Berdasarkan kisah La Galigo yang isinya di kelompokkan salah satu hasil karya sastra terindah dari sastra sejenisnya, yang berisi kisah epiko-mistis yang terdiri dari ribuan halaman manuskripnya dan hubungan para tokohnya yang sangat berbelit-belit.
To Manurung dalam masyarakat bugis,mitos ini di mulai dengan sepasang dewata terpenting yang memerintah dunia atas (Datu Pattoto’ dan Datu Pallinge’), dan sepasang dewata terpenting yang berkuasa di duniah bawah (Guru Ri Selleng dan Sinau Toja) untuk mendiami dunia antara agar dapat menyembah dan melayaninya,sebagai To Manurung pertama dia turun ke bumi dan memberinya bentuk dan menyebarkan jenis tumbuhan dan hewan yang pertama,ketika turun di luwu’. Dia segera berpuasa dan bertapa kemudian,mengikutlah hamba-hambanya para permaisuri, rakyat dan istananya pun di turunkan dari dunia atas. Lalu sebagaimana yang telah di janjikan padanya, sepupu satu kalinya We’ Nyili’, putri guru ri selleng muncul kemudian di air (dia merupakan to tompo) untuk menjadi permaisurinya yang terpenting .dengan demikian bagian terpenting silsilah dalam mitos ini sudah di sahkan.

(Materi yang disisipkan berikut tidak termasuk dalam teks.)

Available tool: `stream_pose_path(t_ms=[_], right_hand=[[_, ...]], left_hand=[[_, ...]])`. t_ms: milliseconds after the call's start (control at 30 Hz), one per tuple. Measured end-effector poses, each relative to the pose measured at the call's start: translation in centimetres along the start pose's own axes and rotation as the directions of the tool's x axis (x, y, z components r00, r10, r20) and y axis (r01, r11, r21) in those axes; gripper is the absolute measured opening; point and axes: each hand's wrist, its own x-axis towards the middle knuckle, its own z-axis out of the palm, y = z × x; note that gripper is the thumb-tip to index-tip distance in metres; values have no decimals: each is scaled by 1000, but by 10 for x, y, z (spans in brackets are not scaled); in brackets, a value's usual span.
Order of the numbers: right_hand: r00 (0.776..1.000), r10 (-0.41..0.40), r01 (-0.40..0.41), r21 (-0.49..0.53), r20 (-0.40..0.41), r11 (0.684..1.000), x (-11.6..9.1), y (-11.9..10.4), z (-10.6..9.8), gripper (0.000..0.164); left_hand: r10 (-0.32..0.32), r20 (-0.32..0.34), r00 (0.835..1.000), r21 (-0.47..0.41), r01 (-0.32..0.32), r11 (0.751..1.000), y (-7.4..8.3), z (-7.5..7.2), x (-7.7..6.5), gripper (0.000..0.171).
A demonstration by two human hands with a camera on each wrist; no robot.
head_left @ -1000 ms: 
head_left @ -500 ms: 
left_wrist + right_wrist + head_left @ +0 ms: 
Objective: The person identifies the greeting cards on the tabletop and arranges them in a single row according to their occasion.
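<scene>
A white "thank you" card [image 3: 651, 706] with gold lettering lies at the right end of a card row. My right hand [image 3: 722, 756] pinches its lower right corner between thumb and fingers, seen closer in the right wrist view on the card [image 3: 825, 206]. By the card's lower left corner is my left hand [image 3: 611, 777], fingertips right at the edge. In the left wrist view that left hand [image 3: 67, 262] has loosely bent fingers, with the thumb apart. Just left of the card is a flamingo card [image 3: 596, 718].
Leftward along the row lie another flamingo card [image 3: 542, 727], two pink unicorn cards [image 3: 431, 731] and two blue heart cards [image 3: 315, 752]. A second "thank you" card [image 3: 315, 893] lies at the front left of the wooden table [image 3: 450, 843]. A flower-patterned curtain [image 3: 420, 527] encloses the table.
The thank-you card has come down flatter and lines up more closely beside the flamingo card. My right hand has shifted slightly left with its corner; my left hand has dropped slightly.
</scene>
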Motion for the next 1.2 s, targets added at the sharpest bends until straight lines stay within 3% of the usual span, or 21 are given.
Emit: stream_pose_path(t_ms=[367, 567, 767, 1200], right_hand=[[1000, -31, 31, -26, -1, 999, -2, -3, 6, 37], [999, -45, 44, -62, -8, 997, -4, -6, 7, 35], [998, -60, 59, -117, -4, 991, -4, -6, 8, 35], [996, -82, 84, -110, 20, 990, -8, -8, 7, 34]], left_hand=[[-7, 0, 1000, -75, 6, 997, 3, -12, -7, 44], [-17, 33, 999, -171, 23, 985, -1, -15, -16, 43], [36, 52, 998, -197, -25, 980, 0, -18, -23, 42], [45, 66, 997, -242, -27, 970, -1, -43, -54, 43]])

Dalam naskah tersebut, telah mengalami banyak perubahan-perubahan sebut saja dari segi gaya bahasa dari bahasa bugis tradisional ke bahasa bugis modern ,contohnya dalam masyarakat bugis benda pusaka bukan di nilai dari ketuaannya melainkan kekuatan gaib yang ada di dalamnya, begitupun naskah-naskah yang ada dalam masyarakat bugis yang telah disalin dan disalin kembali,jadi tentu saja dapat menimbulkan rasa keraguan terhadap keasliaannya,atau paling tidak mengurangi nilai sejarahnya.
Pengertian “tiruan” dalam hal ini di anggap sama dengan aslinya. Tapi dalam penyalinan suatu manuskrip penulis selamanya bebas membuang bagian-bagian tertentu dan mengajukan hal-hal yang baru yang ada di benaknya. Dengan demikian kata “keaslian” tidak mempunyai arti sama sekali, sebaliknya mungkin jauh lebih penting kalau kita menggunakan kata “rahasia”,karena kalau kita hubungkan dengan tradisi mulut ke mulut yang di tulis,maka cerita ini di khususkan oleh para ahli-ahli saja. Karena cerita ini biasanya di sampaikan dari mulut ke mulut ,bila orang menyingguggungnya hal itu dilakukan dengan sikap yang sangat berhati-hati karena hal ini di anggap sakral karena anggapan orang bugis bahwa “ketika kita membicarakan asal usul dewata maka kita akan terkena akan terkena amarah atau bencana dari dewata”,hal ini pula yang menjadi penghambat untuk mengetahui kebenaran-kebenaran manuskrip yang ada di dalam masyarakat Bugis.